![Geological Survey of Canada Geological Survey of Canada](/web/20061103034719im_/http://www.gsc.nrcan.gc.ca/esst_images/gsc_e.jpeg) Natural Resources Canada > Earth Sciences Sector > Geological Survey of Canada > Cordilleran Geoscience
Cordilleran Geoscience Where plates grind past one another: transform margins
In addition to places where plates separate or come together, in other places, plates grind past one another on great faults called transform faults. There, narrow basins filled with sediments may occur, with or without volcanic rocks, and the bedrock typically is sheared and fractured by the fault movement in zones up to several kilometres wide.
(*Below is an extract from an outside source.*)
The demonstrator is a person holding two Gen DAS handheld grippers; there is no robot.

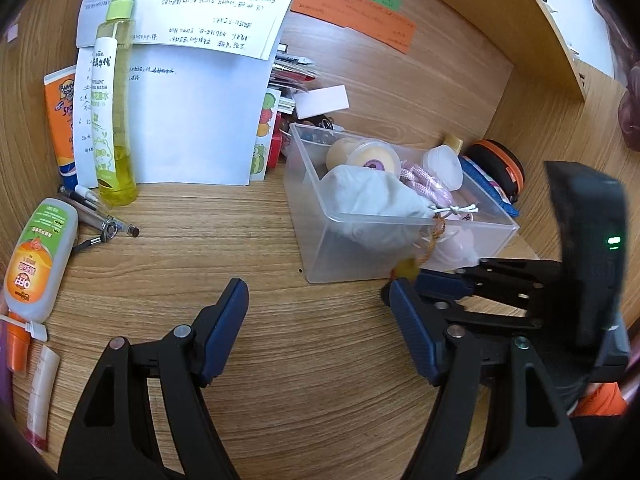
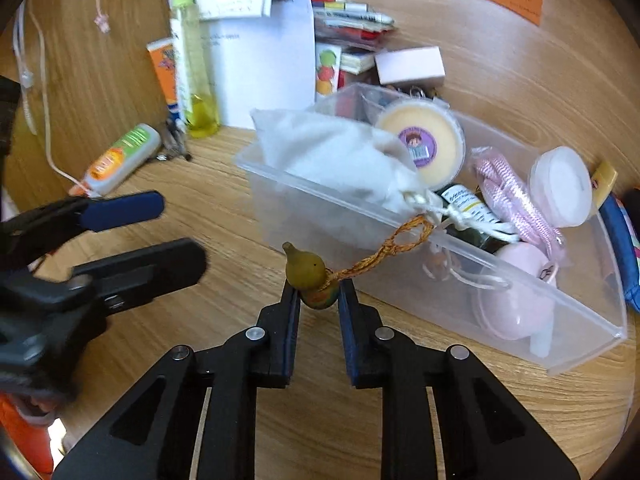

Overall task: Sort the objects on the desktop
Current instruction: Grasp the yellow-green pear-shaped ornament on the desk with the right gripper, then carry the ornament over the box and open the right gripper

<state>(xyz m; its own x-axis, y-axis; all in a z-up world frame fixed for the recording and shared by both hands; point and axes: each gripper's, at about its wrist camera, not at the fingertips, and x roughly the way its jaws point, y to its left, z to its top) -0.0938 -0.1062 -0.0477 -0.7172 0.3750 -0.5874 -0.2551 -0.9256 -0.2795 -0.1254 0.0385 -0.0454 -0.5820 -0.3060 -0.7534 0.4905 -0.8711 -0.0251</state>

Although such faults leave little in the rock record in the way of great volumes of sedimentary or igneous rock, they may record the movement of great tracts of crust, and the rearrangement of the geography of continents and ocean basins.
The best known transform fault is the seismically active San Andreas Fault in California, which separates the North American Plate from a small continental fragment in southwestern California and Baja California attached to the north-moving Pacific Plate. The analogous structure at British Columbia latitudes is the submerged Queen Charlotte Fault north of Vancouver Island and west of the Queen Charlotte Islands, and extending into southern Alaska.
Ancient transform faults in the Canadian Cordillera are the Tintina and Northern Rocky Mountain trench faults in the Yukon and northeastern British Columbia, and the Fraser Fault, whose eroded trace forms the Fraser Canyon, east of Vancouver. These faults moved from 100 to 35 million years ago, when western parts of the Canadian Cordillera were partly coupled to northward moving oceanic plates, in a manner analogous to modern southwest California.